● **ASSIGNMENT**: Whenever a line of the listing contains "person", it counts; give the total number of such lines and nothing more.

● **DATA FOR PROCESSING**:

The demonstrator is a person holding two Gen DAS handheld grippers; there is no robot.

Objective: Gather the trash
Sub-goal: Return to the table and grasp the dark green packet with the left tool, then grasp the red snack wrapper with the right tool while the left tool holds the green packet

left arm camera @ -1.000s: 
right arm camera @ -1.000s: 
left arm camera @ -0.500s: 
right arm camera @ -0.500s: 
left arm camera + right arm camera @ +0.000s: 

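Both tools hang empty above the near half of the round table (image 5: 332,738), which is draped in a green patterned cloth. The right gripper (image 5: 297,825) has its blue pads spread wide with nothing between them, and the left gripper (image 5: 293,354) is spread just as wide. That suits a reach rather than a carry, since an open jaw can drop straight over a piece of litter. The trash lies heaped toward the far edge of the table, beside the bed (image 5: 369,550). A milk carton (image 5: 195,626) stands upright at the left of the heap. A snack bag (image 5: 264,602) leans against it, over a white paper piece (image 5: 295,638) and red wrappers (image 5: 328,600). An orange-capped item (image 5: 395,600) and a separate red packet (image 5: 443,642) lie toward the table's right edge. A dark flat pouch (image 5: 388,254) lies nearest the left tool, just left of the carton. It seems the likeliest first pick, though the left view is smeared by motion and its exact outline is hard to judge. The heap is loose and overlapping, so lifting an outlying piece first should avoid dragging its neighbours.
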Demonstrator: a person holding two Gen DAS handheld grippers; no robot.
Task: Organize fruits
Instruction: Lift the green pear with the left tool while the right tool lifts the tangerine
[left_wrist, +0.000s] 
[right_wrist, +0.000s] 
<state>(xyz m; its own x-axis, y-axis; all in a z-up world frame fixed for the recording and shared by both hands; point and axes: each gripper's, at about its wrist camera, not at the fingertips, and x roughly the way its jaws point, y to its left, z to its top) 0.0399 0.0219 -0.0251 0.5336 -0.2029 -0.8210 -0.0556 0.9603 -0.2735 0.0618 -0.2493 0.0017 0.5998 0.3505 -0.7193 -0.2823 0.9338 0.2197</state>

● **WORKED SOLUTION**: 2